Start of RECORDS PROVIDED

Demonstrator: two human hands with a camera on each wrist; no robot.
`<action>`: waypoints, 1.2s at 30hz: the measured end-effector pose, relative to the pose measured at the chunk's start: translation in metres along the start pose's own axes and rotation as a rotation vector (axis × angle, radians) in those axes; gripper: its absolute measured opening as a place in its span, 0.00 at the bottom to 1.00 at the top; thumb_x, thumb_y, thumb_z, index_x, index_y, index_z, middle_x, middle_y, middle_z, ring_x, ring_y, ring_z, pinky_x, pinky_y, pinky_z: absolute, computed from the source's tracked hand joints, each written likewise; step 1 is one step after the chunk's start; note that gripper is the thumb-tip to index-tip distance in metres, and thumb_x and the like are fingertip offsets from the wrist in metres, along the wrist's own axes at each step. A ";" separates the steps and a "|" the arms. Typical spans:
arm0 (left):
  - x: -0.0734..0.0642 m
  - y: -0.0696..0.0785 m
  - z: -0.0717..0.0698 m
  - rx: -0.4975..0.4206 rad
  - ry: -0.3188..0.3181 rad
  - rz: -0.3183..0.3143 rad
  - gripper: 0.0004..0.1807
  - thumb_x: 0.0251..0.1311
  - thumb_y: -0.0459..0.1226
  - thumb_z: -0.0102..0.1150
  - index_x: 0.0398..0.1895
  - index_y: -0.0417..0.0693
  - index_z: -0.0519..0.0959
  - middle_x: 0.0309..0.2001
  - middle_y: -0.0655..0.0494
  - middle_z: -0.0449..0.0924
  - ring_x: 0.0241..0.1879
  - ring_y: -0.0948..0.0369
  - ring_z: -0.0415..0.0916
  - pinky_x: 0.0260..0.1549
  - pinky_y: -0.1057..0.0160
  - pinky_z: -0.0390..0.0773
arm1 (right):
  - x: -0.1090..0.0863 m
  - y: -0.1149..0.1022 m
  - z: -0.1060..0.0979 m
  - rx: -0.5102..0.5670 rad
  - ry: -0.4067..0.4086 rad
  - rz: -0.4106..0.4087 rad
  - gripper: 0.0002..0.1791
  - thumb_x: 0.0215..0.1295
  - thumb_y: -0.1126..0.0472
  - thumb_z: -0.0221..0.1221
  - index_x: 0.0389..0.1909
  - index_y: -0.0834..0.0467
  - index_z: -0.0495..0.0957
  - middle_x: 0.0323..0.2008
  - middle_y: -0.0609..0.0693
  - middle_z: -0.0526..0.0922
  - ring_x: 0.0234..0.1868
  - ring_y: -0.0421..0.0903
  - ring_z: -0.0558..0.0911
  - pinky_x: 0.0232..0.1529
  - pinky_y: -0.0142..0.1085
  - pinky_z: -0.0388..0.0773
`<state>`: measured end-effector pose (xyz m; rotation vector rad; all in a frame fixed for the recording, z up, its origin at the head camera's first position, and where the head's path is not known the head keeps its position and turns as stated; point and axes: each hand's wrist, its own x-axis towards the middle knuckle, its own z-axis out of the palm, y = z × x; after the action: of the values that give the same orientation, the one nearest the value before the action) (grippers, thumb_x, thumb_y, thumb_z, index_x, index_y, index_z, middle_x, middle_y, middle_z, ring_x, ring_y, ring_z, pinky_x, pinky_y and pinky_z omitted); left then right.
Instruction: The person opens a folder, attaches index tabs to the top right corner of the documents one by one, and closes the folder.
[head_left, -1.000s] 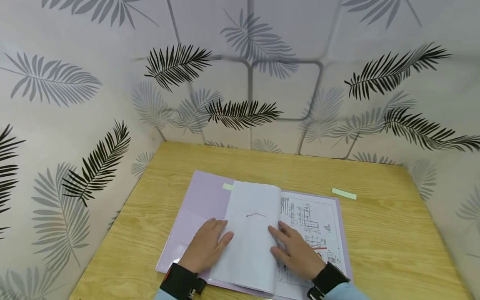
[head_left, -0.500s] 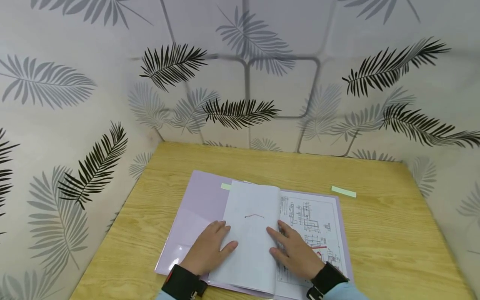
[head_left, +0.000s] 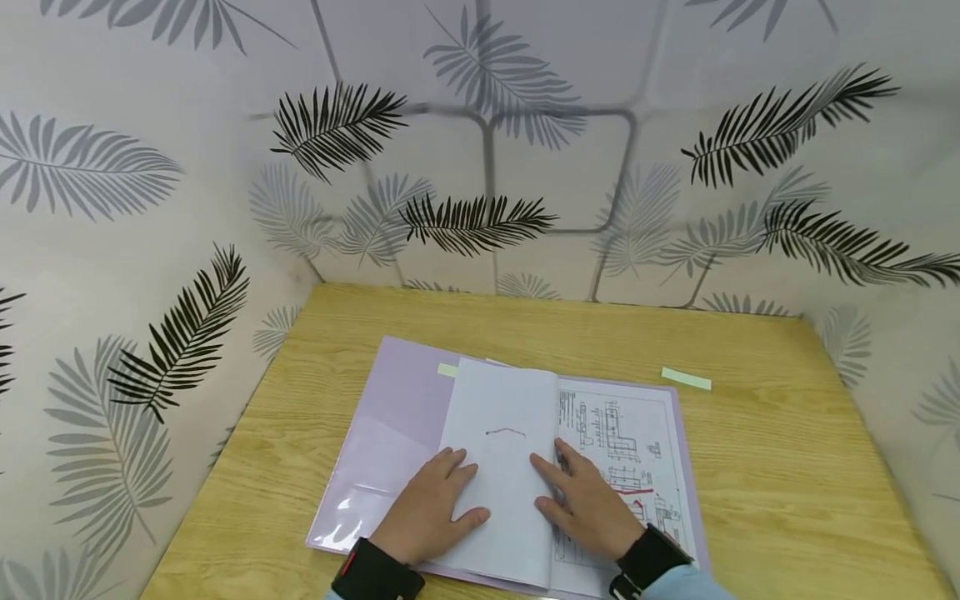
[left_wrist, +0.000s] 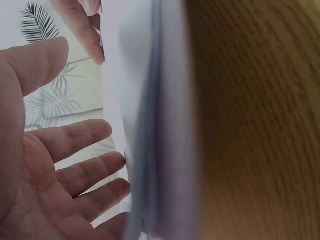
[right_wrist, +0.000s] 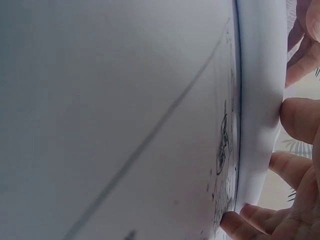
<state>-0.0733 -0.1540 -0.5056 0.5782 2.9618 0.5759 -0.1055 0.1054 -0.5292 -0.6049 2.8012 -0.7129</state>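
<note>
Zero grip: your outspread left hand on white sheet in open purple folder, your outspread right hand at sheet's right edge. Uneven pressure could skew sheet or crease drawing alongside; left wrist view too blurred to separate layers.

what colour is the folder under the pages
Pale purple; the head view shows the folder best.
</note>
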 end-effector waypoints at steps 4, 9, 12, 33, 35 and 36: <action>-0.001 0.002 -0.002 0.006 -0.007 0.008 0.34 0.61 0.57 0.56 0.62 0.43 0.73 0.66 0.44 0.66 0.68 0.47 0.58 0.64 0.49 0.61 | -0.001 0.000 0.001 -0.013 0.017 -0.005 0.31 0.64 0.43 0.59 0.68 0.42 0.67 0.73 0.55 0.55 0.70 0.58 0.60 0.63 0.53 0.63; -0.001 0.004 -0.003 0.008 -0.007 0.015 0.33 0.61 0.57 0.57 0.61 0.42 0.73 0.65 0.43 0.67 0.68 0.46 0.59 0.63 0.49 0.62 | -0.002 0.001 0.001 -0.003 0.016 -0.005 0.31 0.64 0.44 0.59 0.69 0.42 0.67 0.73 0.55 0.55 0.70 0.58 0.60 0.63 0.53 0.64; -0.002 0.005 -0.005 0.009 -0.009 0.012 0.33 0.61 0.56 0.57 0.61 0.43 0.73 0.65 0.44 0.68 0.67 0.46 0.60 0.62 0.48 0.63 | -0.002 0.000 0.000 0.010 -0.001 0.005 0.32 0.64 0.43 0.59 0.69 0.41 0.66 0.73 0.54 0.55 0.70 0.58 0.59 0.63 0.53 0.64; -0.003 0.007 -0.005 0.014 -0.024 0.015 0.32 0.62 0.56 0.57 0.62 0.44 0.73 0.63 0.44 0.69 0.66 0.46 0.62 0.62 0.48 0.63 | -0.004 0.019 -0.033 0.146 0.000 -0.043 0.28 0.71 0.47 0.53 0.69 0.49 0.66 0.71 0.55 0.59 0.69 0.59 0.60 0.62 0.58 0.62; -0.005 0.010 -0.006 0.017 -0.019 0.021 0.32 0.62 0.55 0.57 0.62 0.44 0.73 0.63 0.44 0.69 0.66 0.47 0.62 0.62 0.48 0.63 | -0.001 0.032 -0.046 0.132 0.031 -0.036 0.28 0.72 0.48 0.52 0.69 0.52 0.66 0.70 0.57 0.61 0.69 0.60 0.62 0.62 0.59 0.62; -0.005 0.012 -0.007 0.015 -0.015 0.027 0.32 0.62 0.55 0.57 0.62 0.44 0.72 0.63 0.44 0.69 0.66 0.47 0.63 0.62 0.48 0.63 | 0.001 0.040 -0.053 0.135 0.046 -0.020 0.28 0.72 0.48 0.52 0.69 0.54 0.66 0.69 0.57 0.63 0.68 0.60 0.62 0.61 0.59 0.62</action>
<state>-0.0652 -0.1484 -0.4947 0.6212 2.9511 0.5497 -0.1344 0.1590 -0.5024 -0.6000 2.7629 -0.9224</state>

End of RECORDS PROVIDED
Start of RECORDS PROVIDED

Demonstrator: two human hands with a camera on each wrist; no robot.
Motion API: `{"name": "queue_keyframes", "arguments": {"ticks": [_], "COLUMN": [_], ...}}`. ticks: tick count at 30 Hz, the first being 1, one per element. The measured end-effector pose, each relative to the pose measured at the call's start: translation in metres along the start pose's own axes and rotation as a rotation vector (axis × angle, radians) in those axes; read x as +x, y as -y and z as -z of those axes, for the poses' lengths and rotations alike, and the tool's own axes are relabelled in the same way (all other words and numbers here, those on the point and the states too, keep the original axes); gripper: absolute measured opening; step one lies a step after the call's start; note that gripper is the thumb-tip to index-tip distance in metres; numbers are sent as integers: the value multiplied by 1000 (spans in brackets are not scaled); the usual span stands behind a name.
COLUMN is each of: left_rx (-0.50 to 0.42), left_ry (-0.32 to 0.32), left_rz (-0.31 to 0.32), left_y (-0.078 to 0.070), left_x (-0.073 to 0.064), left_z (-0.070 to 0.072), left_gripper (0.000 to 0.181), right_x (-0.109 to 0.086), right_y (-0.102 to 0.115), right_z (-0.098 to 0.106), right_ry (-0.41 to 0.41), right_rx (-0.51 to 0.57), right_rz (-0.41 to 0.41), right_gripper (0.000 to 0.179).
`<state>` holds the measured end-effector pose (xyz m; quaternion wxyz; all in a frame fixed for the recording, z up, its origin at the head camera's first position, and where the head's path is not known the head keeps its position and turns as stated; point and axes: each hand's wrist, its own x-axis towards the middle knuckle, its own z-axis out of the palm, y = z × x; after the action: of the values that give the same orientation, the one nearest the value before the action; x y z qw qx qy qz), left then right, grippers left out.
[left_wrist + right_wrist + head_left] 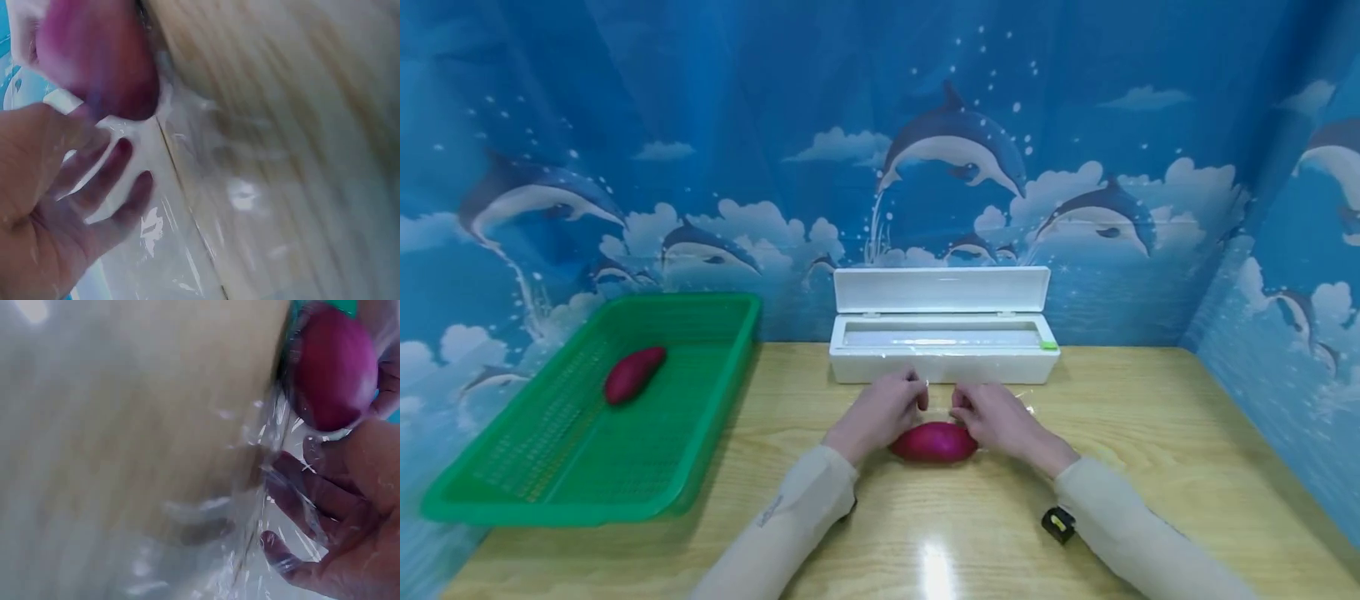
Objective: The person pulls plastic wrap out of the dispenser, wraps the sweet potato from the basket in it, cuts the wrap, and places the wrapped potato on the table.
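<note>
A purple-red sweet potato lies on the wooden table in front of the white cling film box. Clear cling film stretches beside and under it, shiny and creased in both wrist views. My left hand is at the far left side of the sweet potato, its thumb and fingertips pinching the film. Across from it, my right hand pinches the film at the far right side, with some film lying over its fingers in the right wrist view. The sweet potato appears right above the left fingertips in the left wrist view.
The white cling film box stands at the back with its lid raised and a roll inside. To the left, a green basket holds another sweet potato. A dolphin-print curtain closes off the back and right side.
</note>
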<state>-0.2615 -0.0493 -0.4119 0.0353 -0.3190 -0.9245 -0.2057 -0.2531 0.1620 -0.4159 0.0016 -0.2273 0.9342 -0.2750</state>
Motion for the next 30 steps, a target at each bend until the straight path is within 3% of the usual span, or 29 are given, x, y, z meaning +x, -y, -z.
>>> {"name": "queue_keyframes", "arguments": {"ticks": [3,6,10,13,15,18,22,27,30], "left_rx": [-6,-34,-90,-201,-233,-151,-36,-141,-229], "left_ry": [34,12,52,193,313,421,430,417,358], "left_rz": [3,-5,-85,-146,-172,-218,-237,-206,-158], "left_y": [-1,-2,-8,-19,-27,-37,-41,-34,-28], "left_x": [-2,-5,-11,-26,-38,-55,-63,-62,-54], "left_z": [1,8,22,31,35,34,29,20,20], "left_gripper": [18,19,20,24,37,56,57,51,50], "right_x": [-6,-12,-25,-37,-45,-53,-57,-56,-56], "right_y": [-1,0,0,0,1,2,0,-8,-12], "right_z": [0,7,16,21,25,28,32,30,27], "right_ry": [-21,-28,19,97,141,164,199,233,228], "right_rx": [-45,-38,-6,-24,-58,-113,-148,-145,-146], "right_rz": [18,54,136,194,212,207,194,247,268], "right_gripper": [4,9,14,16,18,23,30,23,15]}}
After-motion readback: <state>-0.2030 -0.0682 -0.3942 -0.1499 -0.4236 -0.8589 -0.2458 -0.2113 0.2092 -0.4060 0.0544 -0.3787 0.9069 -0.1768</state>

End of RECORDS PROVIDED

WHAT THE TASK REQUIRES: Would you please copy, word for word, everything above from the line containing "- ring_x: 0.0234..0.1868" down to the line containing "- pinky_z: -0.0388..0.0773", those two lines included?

RESULT OF THE TASK:
  - ring_x: 0.0234..0.1868
  - ring_y: -0.0421..0.0903
  - ring_z: -0.0558..0.0911
  - pinky_x: 0.0232..0.1529
  - pinky_y: -0.0142..0.1085
  - pinky_z: -0.0388..0.0773

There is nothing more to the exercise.